Problem description
Under this line are records; the part from the line containing "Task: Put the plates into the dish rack" through the line containing "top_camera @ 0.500" should be repeated exactly. Please exclude pictures.

[Stored data entries]
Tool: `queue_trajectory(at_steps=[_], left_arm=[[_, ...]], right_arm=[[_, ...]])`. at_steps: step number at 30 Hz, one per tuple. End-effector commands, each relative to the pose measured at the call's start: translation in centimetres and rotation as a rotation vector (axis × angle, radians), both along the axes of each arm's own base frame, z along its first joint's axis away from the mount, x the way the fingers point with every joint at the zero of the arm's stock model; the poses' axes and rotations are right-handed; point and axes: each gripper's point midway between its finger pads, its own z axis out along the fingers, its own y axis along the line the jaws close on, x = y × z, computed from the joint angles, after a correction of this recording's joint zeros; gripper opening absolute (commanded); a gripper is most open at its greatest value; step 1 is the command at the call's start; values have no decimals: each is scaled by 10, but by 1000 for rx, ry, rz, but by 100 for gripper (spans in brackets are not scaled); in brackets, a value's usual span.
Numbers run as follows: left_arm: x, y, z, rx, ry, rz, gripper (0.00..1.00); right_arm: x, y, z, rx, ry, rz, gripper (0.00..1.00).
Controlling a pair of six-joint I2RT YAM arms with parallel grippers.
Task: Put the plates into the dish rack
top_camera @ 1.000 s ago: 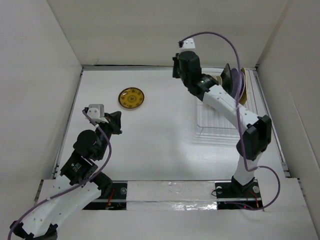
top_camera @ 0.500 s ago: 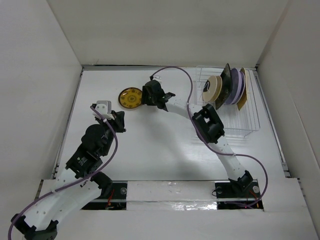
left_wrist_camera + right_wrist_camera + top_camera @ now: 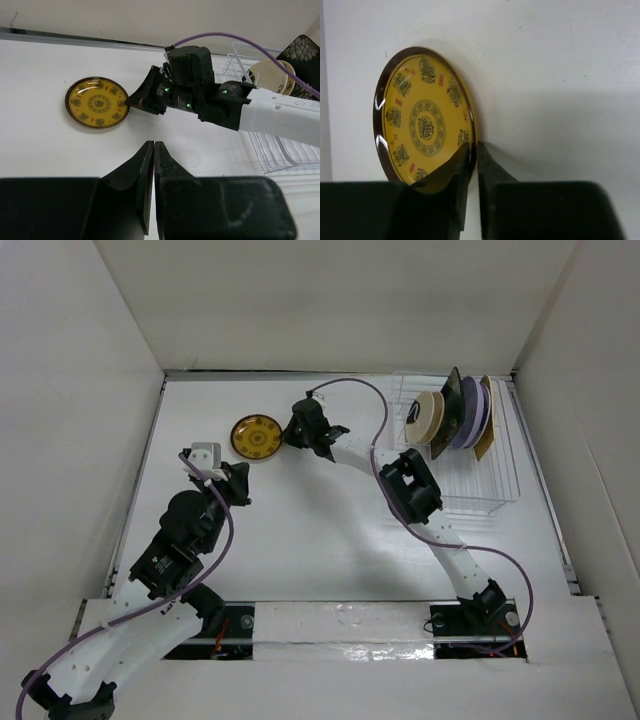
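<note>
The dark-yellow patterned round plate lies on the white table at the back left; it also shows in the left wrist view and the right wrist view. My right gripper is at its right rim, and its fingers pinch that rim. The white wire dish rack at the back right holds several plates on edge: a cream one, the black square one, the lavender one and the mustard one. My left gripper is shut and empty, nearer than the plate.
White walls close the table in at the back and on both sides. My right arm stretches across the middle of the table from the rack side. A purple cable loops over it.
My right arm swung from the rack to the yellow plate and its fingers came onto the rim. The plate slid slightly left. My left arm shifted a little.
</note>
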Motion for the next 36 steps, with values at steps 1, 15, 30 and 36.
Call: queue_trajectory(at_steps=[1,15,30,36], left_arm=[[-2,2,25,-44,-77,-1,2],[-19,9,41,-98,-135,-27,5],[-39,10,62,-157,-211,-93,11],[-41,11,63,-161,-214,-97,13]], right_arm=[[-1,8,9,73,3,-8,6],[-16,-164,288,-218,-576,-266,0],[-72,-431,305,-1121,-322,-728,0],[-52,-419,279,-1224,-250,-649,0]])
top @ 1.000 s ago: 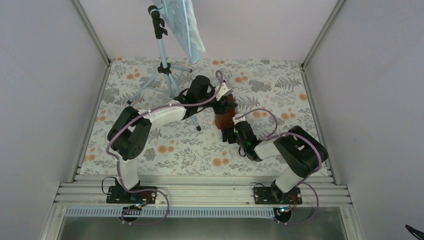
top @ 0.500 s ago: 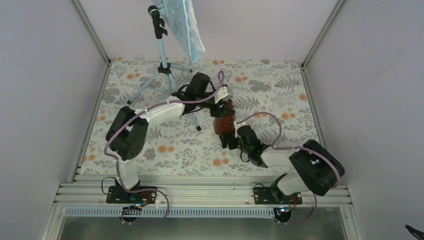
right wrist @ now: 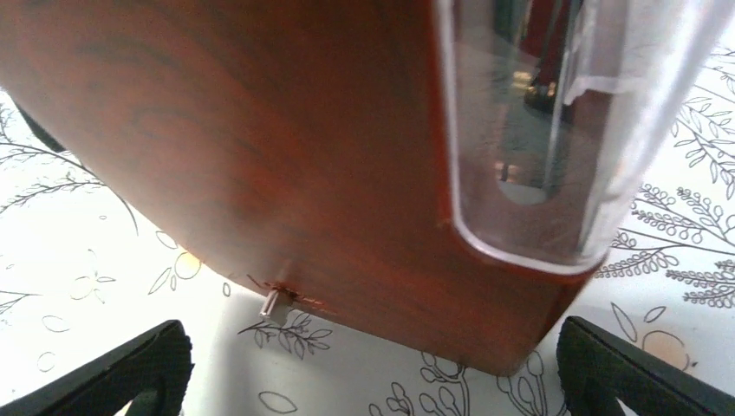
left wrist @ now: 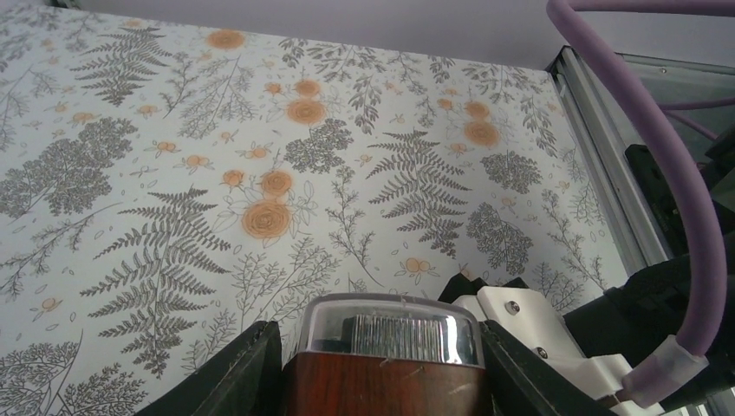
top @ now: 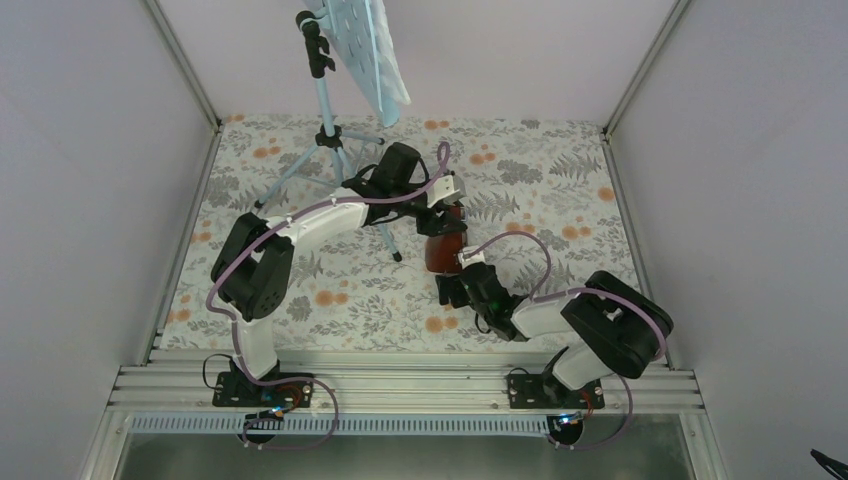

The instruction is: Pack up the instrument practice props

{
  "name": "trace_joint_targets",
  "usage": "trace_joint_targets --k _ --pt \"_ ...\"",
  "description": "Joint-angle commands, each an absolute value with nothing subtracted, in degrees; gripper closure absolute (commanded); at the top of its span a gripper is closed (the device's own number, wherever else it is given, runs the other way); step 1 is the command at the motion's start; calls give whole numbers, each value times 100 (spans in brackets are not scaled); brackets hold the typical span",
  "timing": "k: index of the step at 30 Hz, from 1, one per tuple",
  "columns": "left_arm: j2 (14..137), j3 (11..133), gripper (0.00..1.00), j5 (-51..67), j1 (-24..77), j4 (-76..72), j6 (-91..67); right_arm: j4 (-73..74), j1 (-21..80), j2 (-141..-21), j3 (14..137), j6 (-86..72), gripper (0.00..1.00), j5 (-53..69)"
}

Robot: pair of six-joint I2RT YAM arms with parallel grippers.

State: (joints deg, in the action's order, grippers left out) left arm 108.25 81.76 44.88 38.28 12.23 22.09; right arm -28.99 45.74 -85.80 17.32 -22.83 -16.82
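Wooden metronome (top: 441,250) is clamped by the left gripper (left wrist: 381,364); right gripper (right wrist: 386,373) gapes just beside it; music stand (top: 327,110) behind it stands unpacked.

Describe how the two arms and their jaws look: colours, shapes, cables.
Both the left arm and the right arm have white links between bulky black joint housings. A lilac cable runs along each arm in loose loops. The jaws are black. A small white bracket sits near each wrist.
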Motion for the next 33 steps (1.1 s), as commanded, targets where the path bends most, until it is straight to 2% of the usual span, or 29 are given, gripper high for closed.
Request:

Your solution
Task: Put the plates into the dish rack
top_camera @ 1.000 s ago: 
top_camera @ 0.500 s ago: 

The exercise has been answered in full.